From manual to flight: A data scientist’s journey in a startup, inspired by Factorio

HackerNoon
By HackerNoon June 22, 2023

Recently, while immersed in a game called “Factorio,” I noticed striking parallels to the challenges encountered as the pioneer member of a data analytics team in a startup. In “Factorio,” the game narrative revolves around an astronaut stranded on an alien planet with only raw materials at his disposal, tasked to build a spaceship for his escape. This scenario felt reminiscent of the real-world process of establishing an analytics team from scratch in a burgeoning startup.

Let’s visualize this scenario. You’re just appointed the inaugural data and analytics team member in a fresh, promising startup. In your arsenal, you have an innovative product, abundant resources, and a horizon teeming with potential priorities. The questions then arise – where should you begin? What should be your initial thought process? How do you sequentially develop your strategy to construct an effective analytical team from scratch, which would eventually serve as a launchpad for the startup’s trajectory? This article aims to delve into these intricate dynamics.

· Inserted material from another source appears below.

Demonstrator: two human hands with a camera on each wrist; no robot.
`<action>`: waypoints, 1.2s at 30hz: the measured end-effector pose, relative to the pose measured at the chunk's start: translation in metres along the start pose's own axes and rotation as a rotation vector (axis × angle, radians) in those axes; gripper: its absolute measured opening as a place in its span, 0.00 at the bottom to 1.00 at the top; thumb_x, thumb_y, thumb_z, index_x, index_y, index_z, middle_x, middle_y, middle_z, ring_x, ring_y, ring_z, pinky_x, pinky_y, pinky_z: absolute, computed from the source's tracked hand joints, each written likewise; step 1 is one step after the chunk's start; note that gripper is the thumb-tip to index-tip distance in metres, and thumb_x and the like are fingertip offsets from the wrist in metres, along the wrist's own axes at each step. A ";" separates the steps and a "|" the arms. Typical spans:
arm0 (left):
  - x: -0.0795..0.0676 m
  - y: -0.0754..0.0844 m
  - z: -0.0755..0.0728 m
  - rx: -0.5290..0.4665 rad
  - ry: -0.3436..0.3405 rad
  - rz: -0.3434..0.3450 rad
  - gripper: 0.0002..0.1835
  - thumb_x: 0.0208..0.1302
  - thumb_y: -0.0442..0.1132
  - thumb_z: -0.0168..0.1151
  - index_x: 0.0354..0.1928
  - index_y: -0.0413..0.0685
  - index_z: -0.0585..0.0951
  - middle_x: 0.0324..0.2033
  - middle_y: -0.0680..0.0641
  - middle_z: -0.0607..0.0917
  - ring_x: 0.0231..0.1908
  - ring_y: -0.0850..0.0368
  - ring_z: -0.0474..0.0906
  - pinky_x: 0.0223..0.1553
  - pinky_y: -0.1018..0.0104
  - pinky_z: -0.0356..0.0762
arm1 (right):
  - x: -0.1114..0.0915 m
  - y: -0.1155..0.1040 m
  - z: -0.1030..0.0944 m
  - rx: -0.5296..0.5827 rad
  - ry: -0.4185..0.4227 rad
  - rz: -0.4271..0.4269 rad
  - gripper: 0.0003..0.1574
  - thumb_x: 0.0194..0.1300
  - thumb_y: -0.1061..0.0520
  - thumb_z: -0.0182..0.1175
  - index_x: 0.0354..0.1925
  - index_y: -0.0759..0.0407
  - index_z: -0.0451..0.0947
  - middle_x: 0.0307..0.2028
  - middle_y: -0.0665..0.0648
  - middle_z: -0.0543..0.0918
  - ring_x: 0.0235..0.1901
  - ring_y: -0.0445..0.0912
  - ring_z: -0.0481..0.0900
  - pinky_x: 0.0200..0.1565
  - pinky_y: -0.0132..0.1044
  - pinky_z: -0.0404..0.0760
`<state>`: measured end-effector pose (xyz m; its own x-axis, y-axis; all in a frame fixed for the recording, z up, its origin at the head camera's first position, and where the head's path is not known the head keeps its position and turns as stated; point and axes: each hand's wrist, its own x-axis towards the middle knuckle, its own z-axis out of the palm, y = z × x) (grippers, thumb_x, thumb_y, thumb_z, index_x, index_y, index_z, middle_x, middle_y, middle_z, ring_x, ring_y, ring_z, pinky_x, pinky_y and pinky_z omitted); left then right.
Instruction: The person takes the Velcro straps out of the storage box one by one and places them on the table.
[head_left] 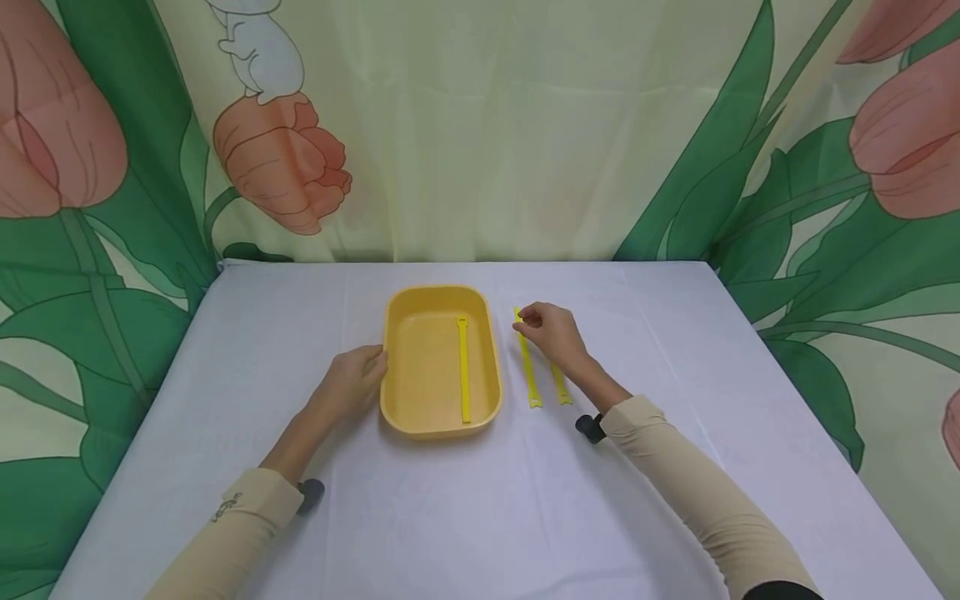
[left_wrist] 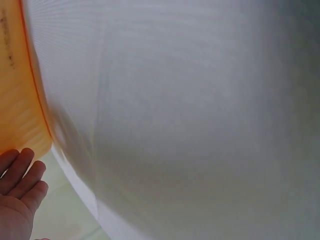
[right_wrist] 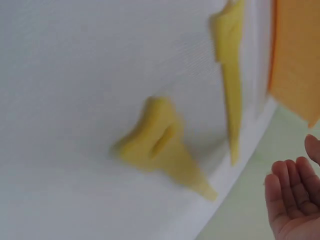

Disclaimer: While this article draws parallels with the game Factorio, prior knowledge of the game isn’t necessary to understand the insights shared; and for those familiar with Factorio, please pardon any oversimplification of the game mechanics for the sake of analogy.

If you’ve ever wondered what it feels like to crash land on an alien planet with only your raw resources, congratulations – you’re in a startup! Remember, a spaceship crash is just a pretty dramatic product pivot.

Table of Contents

  • Phase 1. Manual/foundation
  • Phase 2. Initiating automation
  • Phase 3. Scaling
  • Phase 4. Flight
  • Conclusion

As the inaugural member of the data analytics team in a startup, your journey is reminiscent of the first moments in “Factorio.” Much like the astronaut, you’re venturing into an alien planet, equipped with raw resources and the tools salvaged from your spaceship. These tools symbolize your wealth of knowledge, skills, and experience. Your mission? Transform these primary resources into a functioning rocket ship – a successful, scalable data analytics team.

Well, the previous startup didn't fly as well as expected, so we'll build a new one - with science and automation!

Well, the previous startup didn’t fly as well as expected, so we’ll build a new one – with science and automation!

Phase 1. Manual/foundation

In the initial phase of this mission, you’re in exploration mode, much like the astronaut surveying his alien environment. You observe the data landscape, discover data sources (similar to mines of raw materials), and map out potential obstacles. This stage is all about understanding the topography of your new environment. It is a stage marked by high personal involvement, heightened curiosity, and hands-on work.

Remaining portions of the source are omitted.